The Producer Price Index (PPI) rose by 0.8% month-on-month in November. The expectation was for a 0.5% gain. Year on year, producer prices were up a whopping 9.6%. That was the biggest increase since the series was revamped in 2010.

This comes on the heels of Friday’s report than consumer prices charted their biggest gain since 1982.

We continue to see a large gap between producer and consumer prices. Ultimately, producers of goods and services will pass at least some of these increasing costs on to their customers. That means consumers will see more price hikes in the future as producers endeavor to recoup costs.

In fact, companies already are passing on these costs. According to a November survey of 560 firms by Vistage Worldwide, 60% of small business owners have raised prices in the previous 90 days.

In other words, the inflation train is still rumbling down the tracks toward American consumers at breakneck speed.

Gold fell about 1% after the PPI data came out. With the transitory inflation narrative dead, the markets now expect the Federal Reserve will go to war against inflation with faster monetary policy tightening.

The December Fed meeting will wrap up Wednesday. Most observers think the central bank will speed up its asset purchase taper and wrap it up sooner than initially projected. This would put rate hikes on the table sooner rather than later.

This will likely happen. But nobody is asking the more fundamental question: can the Fed win this inflation fight? Can it stop this runaway train?

I don’t think so.

As Peter Schiff pointed out in a tweet, the only way to fight inflation is with positive real interest rates.

That means rates have to be higher than the CPI. This will cause people to borrow and spend less, and save more. But it will also cause another financial crisis, which is why the Fed won’t fight inflation!”

The annualized CPI for 2021 is over 7%. And that’s using the cooked government numbers. The real inflation rate is higher than that. If you use the CPI formula the government used in the 1970s, inflation is running close to 15%. Paul Volker had to raise rates to 20% in order to slay the 1970s inflation dragon.

Do you really think the Fed can raise interest rates to that level without crashing an economy built on artificially low interest rates, borrowing and money printing?

The last time interest rates were over 7% was December 1990. A 5.25% interest rate was the pin that popped the housing bubble in 2006, leading to the 2008 financial crisis and the Great Recession.

In a recent podcast, Peter said the Fed is picking a fight it cannot win. It can’t stop the runaway train.
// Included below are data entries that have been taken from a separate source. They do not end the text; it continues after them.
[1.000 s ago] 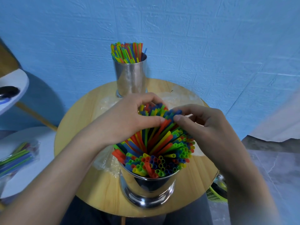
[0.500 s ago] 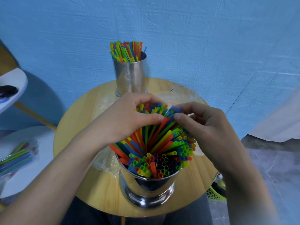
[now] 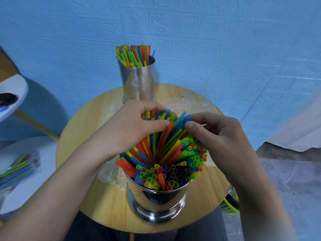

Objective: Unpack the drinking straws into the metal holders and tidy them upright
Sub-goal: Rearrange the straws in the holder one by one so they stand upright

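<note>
Left hand (image 3: 128,129): curled over the far-left side of the near straws (image 3: 166,153), fingers hooked over their tips and thumb pressed against their sides.
Right hand (image 3: 218,141): curled round the far-right side of the same bunch, thumb tip and fingers pinching a few blue straws at their upper ends.
Near straws: a mixed red, green, yellow and blue bunch standing in the near holder (image 3: 156,202). Those nearest the camera stand almost upright, while the far ones lean away and fan out between the two hands.
Near holder: shiny metal cup at the near edge of the tabletop (image 3: 97,197).
Far holder (image 3: 139,82): taller metal cup at the far edge, well apart from the hands, packed with the far straws (image 3: 133,54) standing upright.
Clear plastic wrap (image 3: 182,105): lying crumpled on the wood between the holders.
Left side: a bag of straws (image 3: 15,169) lies on a white round table (image 3: 34,188).
</note>
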`<state>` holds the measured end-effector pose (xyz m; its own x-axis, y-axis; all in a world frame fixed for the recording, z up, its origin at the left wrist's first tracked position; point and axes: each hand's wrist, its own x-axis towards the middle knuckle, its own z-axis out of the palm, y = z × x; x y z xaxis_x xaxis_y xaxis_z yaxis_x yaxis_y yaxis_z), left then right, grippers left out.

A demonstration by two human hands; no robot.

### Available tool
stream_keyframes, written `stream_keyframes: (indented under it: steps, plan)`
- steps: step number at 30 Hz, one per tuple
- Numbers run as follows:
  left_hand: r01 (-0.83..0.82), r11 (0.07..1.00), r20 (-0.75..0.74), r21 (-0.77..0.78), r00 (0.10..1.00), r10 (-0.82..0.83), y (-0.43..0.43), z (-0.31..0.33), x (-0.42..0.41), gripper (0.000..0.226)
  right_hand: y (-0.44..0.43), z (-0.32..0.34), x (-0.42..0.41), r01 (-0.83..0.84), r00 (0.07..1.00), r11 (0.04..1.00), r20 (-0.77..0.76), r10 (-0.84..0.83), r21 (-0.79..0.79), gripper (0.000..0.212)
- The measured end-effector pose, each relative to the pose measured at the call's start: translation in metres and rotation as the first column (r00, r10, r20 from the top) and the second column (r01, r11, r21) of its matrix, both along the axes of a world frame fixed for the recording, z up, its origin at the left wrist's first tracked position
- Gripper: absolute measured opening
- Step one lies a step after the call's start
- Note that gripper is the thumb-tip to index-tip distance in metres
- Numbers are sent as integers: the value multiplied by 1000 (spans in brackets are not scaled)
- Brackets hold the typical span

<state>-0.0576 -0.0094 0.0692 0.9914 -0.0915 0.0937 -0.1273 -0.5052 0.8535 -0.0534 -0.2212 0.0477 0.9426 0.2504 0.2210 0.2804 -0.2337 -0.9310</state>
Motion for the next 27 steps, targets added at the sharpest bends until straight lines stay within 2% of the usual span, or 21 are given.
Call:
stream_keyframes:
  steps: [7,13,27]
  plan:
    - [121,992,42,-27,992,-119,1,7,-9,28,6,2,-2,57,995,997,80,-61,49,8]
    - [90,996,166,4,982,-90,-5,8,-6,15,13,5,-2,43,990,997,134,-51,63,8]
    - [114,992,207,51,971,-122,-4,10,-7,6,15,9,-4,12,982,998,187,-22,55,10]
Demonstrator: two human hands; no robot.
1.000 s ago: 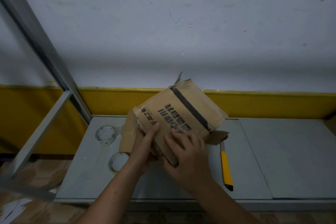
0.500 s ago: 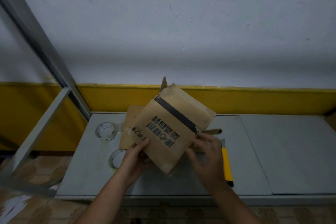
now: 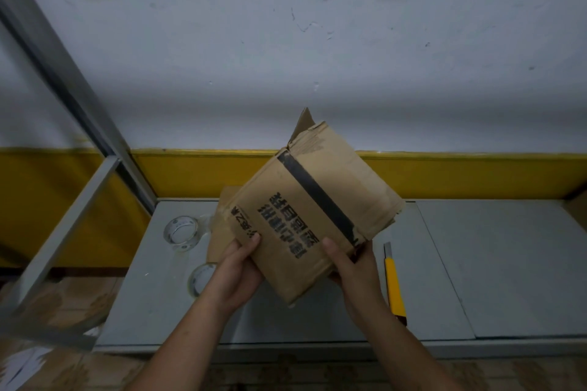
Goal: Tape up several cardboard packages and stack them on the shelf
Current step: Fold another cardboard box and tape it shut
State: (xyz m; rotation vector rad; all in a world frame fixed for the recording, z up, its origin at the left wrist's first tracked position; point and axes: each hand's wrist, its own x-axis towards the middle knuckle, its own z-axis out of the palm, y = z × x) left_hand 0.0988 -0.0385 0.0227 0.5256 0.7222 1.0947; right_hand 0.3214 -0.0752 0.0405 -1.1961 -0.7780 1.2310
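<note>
While your left hand [image 3: 235,276] and right hand [image 3: 359,273] grip the cardboard box [image 3: 311,200], its loose flap [image 3: 304,121] seemingly awaits taping, then stacking.

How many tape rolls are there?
2. One tape roll on the shelf's left; a second, nearer, partly behind the left hand. The cardboard box may hide more.

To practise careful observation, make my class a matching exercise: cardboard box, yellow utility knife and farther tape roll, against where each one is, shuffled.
Things: 1 cardboard box; 2 utility knife; 3 farther tape roll.
Places: A on the grey surface, right of the right hand; B on the grey surface, left of the left hand; C tilted, gripped by both hands.
Pairs: 1-C; 2-A; 3-B.
</note>
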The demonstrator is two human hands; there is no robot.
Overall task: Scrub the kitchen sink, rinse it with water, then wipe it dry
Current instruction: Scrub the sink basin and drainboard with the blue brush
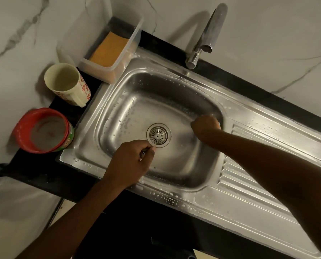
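Two hands are down in the steel sink (pixel 116 116), which is set into the black worktop (pixel 174 230) and flecked with suds. The right hand (pixel 205 126) is against the basin's right wall, its fingers curled into a fist; what they grip cannot be told. The left hand (pixel 129 159) is just beside the drain strainer (pixel 158 135), its fingers loosely curled, possibly pinching something small. A tap (pixel 210 32) stands behind.

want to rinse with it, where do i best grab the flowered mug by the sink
By its handle, which juts from the flowered mug on the side facing the sink. The mug stands upright, so come from the sink side and curl fingers round it.
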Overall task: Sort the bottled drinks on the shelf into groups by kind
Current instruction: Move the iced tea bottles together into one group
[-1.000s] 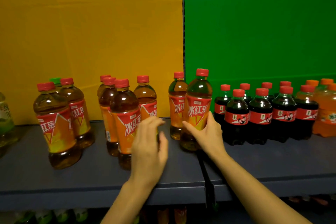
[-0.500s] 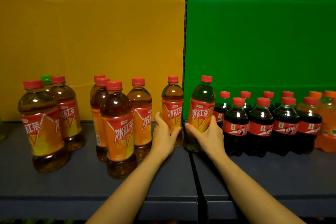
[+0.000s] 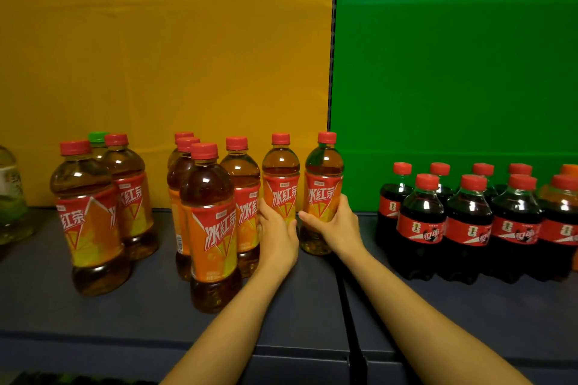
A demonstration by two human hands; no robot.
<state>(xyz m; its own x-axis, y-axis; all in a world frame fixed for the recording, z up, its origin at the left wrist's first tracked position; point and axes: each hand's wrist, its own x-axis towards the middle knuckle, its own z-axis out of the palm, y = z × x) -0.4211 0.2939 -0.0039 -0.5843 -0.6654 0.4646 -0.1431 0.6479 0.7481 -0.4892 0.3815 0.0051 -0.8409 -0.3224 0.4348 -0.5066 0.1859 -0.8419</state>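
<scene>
Left hand (image 3: 276, 233): fingers curled round a tea bottle (image 3: 280, 184), upright on the shelf (image 3: 438, 306).
Right hand (image 3: 336, 225): grips the neighbouring tea bottle (image 3: 323, 178), just beside the first.
Risk: a hurried slide could knock either bottle into the crowded tea cluster (image 3: 212, 222) and topple it.

Both bare forearms reach forward side by side, the left hand (image 3: 276, 236) wrapped round the left iced tea bottle (image 3: 280, 180) and the right hand (image 3: 338, 226) round the right iced tea bottle (image 3: 323, 180), thumbs close but apart.
</scene>
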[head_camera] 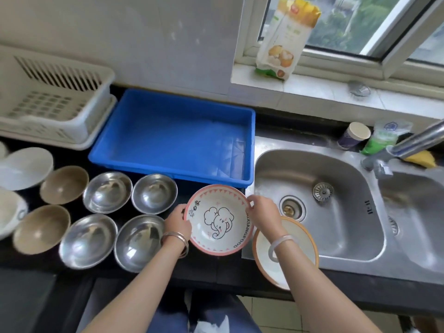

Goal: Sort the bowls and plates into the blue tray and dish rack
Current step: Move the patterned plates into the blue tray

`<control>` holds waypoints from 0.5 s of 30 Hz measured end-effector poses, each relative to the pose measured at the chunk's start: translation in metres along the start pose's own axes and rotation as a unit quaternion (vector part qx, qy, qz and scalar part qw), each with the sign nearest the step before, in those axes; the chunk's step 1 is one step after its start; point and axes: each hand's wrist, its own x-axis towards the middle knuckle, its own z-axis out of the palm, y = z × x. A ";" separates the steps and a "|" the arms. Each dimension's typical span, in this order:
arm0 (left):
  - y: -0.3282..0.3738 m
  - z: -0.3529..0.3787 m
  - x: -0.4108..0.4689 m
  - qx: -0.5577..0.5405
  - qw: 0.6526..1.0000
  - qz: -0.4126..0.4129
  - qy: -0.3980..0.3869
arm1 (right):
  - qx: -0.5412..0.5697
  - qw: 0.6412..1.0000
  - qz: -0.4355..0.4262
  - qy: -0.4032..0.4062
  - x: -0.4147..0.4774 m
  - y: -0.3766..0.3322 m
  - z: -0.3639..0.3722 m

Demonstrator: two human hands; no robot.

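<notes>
A pink-rimmed plate with an elephant drawing [219, 219] is held by both hands just in front of the blue tray [173, 133]. My left hand [177, 223] grips its left rim and my right hand [263, 212] grips its right rim. An orange-rimmed plate [298, 246] lies under my right wrist at the sink's edge. The white dish rack [50, 102] stands at the back left. Several steel bowls [108, 192] and two brown bowls [63, 183] sit in rows left of the held plate. White dishes [24, 168] lie at the far left.
A steel double sink [319, 203] with a tap [418, 140] fills the right side. A paper cup [354, 135], a green packet and a yellow sponge sit behind it. A food bag [286, 37] leans on the window sill.
</notes>
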 end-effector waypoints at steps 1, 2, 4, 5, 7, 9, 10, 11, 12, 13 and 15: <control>0.000 -0.003 0.001 -0.001 1.000 0.003 -0.002 | 0.004 1.000 -0.002 -0.001 0.000 -0.001 -0.001; 0.000 -0.006 0.002 0.001 1.000 0.008 -0.002 | 0.010 1.000 -0.002 0.000 -0.001 -0.002 -0.003; 0.000 -0.015 0.004 -0.001 1.000 0.018 -0.002 | 0.032 0.999 -0.003 -0.001 -0.003 -0.006 -0.008; 0.001 -0.021 0.005 -0.005 1.000 0.021 -0.002 | 0.042 0.999 -0.006 -0.003 -0.004 -0.009 -0.011; 0.006 -0.034 0.009 -0.017 1.000 0.023 -0.008 | 0.061 0.998 -0.018 0.001 -0.006 -0.017 -0.019; 0.014 -0.049 0.015 -0.041 0.999 0.021 -0.007 | 0.084 0.996 -0.031 0.012 -0.007 -0.026 -0.029; 0.019 -0.058 0.019 -0.059 0.998 0.019 -0.003 | 0.102 0.994 -0.032 0.016 -0.006 -0.032 -0.033; 0.024 -0.067 0.024 -0.078 0.997 0.017 0.002 | 0.128 0.991 -0.027 0.020 -0.004 -0.038 -0.038; 0.029 -0.076 0.031 -0.096 0.995 0.014 0.008 | 0.159 0.987 -0.021 0.023 -0.001 -0.045 -0.043; 0.033 -0.084 0.038 -0.115 0.993 0.011 0.012 | 0.188 0.982 -0.016 0.027 0.004 -0.052 -0.047; 0.041 -0.100 0.053 -0.152 0.988 0.010 0.019 | 0.233 0.972 -0.008 0.038 0.017 -0.067 -0.054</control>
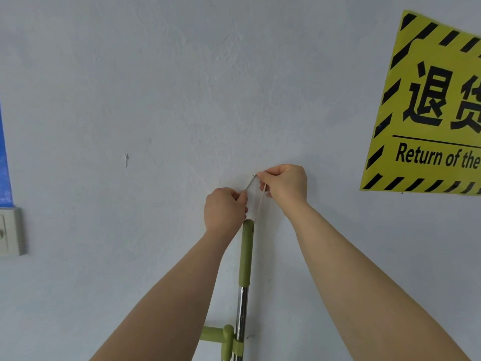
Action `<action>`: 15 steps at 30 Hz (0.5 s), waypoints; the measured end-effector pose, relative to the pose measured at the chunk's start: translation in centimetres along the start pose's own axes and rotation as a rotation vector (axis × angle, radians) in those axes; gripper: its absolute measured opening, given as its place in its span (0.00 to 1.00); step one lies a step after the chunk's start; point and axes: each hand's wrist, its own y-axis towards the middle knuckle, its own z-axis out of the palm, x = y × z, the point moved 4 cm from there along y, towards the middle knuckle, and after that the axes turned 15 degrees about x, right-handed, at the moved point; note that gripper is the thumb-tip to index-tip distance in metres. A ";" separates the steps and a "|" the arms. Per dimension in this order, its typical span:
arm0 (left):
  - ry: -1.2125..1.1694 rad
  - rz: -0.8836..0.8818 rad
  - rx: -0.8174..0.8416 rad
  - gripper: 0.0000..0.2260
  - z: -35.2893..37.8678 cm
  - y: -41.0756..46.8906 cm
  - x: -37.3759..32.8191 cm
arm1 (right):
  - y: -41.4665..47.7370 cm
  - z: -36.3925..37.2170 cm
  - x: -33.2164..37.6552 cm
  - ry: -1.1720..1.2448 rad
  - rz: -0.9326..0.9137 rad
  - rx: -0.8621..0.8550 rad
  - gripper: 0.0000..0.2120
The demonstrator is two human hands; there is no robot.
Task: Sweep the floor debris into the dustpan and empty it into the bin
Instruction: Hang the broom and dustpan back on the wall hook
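Broom handle (245, 256) btm cut off; sign (429, 108) clipped right; wall hook maybe hidden.

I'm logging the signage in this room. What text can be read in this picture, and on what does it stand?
"退货": large black characters on the yellow sign with the black hazard-stripe border; the second is cut by the frame edge.
"Return of the": black line below them on the same sign; the rest runs out of frame.
No text shows on the wall plate, the blue sheet or the green handle.

broom handle (246, 256) against wall (156, 100), sign (429, 108) upper right, switch plate (10, 231) far left
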 end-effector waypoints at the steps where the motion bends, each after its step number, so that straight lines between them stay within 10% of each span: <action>1: -0.002 0.002 0.019 0.17 0.3 0.0 0.0 | -0.2 0.2 -0.4 0.008 0.016 0.002 0.11; 15: -0.038 0.030 0.216 0.07 0.0 -2.0 1.9 | -3.0 1.8 -3.4 0.070 0.073 0.037 0.12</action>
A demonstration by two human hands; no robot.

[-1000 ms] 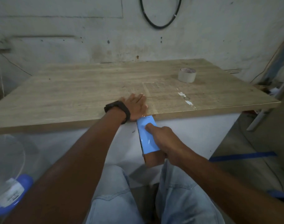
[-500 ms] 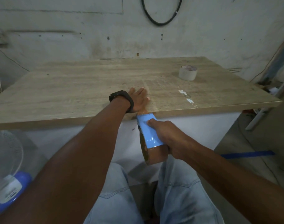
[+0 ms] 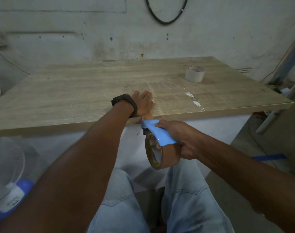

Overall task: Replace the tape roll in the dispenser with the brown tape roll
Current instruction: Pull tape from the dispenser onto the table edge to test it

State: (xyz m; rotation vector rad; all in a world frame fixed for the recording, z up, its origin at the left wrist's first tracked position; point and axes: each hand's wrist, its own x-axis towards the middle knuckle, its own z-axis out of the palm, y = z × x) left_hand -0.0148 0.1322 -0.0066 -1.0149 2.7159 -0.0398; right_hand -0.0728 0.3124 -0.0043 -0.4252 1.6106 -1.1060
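The blue plastic tape dispenser (image 3: 157, 134) has pulled back off the wooden table's (image 3: 76, 91) near edge, its brown tape roll (image 3: 162, 153) now showing — apparently seated. The right hand (image 3: 178, 138) is wrapped around it at 5 o'clock of the left hand (image 3: 143, 105), which lies flat on the tabletop. The pale, spent roll (image 3: 194, 74) stands at 2 o'clock.

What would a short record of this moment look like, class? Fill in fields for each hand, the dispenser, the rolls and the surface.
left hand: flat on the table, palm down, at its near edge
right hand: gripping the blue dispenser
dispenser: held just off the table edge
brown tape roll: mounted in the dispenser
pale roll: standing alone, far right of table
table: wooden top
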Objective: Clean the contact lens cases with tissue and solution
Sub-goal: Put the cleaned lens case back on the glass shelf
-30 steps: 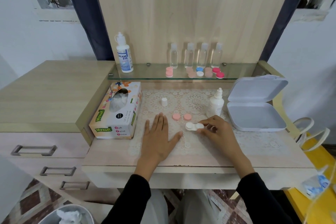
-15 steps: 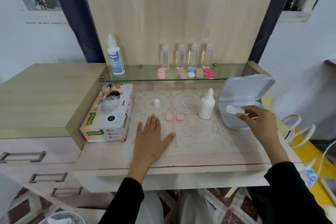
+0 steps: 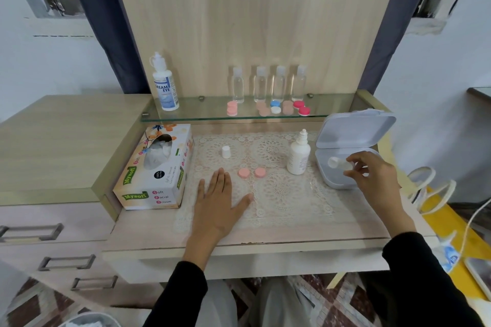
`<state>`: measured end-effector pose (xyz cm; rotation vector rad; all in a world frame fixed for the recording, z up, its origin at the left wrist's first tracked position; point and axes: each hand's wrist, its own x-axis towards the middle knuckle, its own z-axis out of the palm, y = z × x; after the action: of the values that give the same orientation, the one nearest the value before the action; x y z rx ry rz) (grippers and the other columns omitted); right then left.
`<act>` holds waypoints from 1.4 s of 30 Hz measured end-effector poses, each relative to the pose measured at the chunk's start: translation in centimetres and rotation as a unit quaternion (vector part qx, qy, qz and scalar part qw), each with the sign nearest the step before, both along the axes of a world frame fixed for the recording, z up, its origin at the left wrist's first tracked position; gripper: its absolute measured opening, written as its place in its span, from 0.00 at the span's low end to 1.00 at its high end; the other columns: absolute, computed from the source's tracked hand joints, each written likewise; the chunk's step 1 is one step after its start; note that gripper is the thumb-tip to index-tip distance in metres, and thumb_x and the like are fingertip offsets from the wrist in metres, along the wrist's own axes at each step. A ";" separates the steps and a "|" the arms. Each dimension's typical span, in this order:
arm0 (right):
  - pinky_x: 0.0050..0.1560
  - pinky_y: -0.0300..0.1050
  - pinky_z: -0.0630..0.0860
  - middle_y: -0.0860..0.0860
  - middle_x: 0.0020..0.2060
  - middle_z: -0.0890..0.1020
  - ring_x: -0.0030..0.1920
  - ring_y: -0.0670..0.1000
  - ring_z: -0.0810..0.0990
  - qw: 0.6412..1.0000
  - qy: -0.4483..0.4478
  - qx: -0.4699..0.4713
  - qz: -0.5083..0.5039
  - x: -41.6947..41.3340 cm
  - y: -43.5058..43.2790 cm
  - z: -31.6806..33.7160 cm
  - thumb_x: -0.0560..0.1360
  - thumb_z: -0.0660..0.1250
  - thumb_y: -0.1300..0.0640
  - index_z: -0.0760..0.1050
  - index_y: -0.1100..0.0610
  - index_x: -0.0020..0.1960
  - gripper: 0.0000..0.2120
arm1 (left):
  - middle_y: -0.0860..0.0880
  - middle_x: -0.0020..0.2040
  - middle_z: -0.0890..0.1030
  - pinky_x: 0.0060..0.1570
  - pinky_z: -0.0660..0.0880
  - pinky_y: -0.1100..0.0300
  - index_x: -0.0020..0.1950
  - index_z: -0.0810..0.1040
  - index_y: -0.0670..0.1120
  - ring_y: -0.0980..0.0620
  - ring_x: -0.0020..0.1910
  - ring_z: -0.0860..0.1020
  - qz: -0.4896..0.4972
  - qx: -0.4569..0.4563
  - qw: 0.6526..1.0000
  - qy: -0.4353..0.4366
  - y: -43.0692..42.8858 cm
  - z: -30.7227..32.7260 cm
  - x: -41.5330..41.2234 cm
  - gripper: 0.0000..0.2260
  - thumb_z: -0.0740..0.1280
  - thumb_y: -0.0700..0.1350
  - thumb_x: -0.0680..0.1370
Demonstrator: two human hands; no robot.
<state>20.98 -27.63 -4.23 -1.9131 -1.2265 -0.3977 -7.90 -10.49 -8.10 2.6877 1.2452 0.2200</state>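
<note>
My right hand [image 3: 373, 176] pinches a white contact lens case [image 3: 337, 162] over the open white storage box [image 3: 330, 182] at the right of the desk. Flat on the lace mat [image 3: 279, 194] rests my left hand [image 3: 219, 203], fingers straight. Two pink lens case caps [image 3: 251, 172] lie on the mat just beyond it. A small white solution bottle [image 3: 299, 156] stands uncapped beside the box, and its white cap [image 3: 226, 152] sits farther left. A tissue box [image 3: 156, 170] lies at the mat's left edge.
A glass shelf [image 3: 202, 114] at the back carries a large solution bottle [image 3: 165, 86], several clear small bottles [image 3: 269, 83] and several coloured lens cases [image 3: 276, 109]. Drawers [image 3: 50, 233] are at the left, a bin [image 3: 87, 321] on the floor, cords [image 3: 430, 188] at the right.
My right hand lifted the white lens case off the mat and carried it right, over the open box. My left hand stayed flat on the mat.
</note>
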 end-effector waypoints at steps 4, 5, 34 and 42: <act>0.38 0.52 0.78 0.54 0.37 0.78 0.35 0.57 0.77 1.000 -0.022 -0.001 0.005 0.0 -0.2 -0.3 0.64 0.74 0.75 0.77 0.63 0.44 0.13 | 0.49 0.78 0.41 0.74 0.36 0.51 0.78 0.42 0.44 0.55 0.76 0.39 0.001 -0.002 1.000 0.001 -0.1 0.1 0.0 0.45 0.36 0.73 0.69; 0.38 0.53 0.78 0.54 0.37 0.78 0.36 0.56 0.77 1.000 -0.024 -0.002 0.003 0.1 -0.2 -0.5 0.65 0.74 0.75 0.77 0.63 0.44 0.13 | 0.49 0.78 0.41 0.74 0.36 0.51 0.78 0.42 0.44 0.55 0.76 0.39 0.001 -0.002 1.000 0.000 -0.1 0.1 0.0 0.46 0.35 0.74 0.69; 0.41 0.31 0.73 0.49 0.41 0.81 0.41 0.39 0.79 0.976 0.188 0.102 -0.033 -1.6 -0.6 -0.6 0.71 0.74 0.58 0.79 0.57 0.51 0.10 | 0.49 0.78 0.42 0.74 0.36 0.51 0.78 0.43 0.44 0.56 0.76 0.39 0.001 0.002 1.000 -0.005 -0.1 0.1 0.0 0.43 0.40 0.72 0.72; 0.40 0.37 0.73 0.45 0.42 0.82 0.40 0.46 0.78 0.963 0.228 0.136 0.052 -6.3 0.2 -0.7 0.71 0.74 0.61 0.79 0.55 0.49 0.08 | 0.49 0.79 0.44 0.74 0.35 0.53 0.78 0.45 0.44 0.56 0.76 0.40 0.000 0.000 1.000 -0.029 -0.1 0.0 -0.1 0.45 0.38 0.74 0.71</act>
<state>14.67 -27.45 -4.94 -1.5814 -0.9086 -0.0549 -8.05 -10.56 -8.13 2.6605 1.2286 0.2964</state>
But the markets still don’t seem to understand that what the Fed claims it’s planning to do to fight inflation amounts to nothing.

There is no way that merely finishing the taper a couple of months early and raising interest rates slightly above zero, maybe 50 basis points – hell, maybe they even go all the way up to 1%. That’s nothing in the face of the type of inflation that we already have. So, if the Fed is serious about fighting inflation, it’s going to take a lot more than what it’s indicated it’s willing to do. And of course, if it actually does that, the markets would implode.”

We already know the Fed playbook. When the markets inevitably crash and the economy begins to spiral toward recession, the central bank will stop tightening and reverse whatever rate hikes it managed to implement. And then it will go straight back to quantitative easing. In other words, at the first sign of economic trouble, the Fed will almost certainly surrender to inflation and go right back to its inflationary policies.

But people are selling gold.

Peter summed up the situation in another tweet.

Traders again reacted to worse than expected inflation data by selling gold. The worse inflation gets the more aggressively traders expect the Fed to get to fight it. That the Fed already let inflation get this bad proves that it won’t do anything to stop it from getting worse.”

The train is coming. The Fed can’t stop it.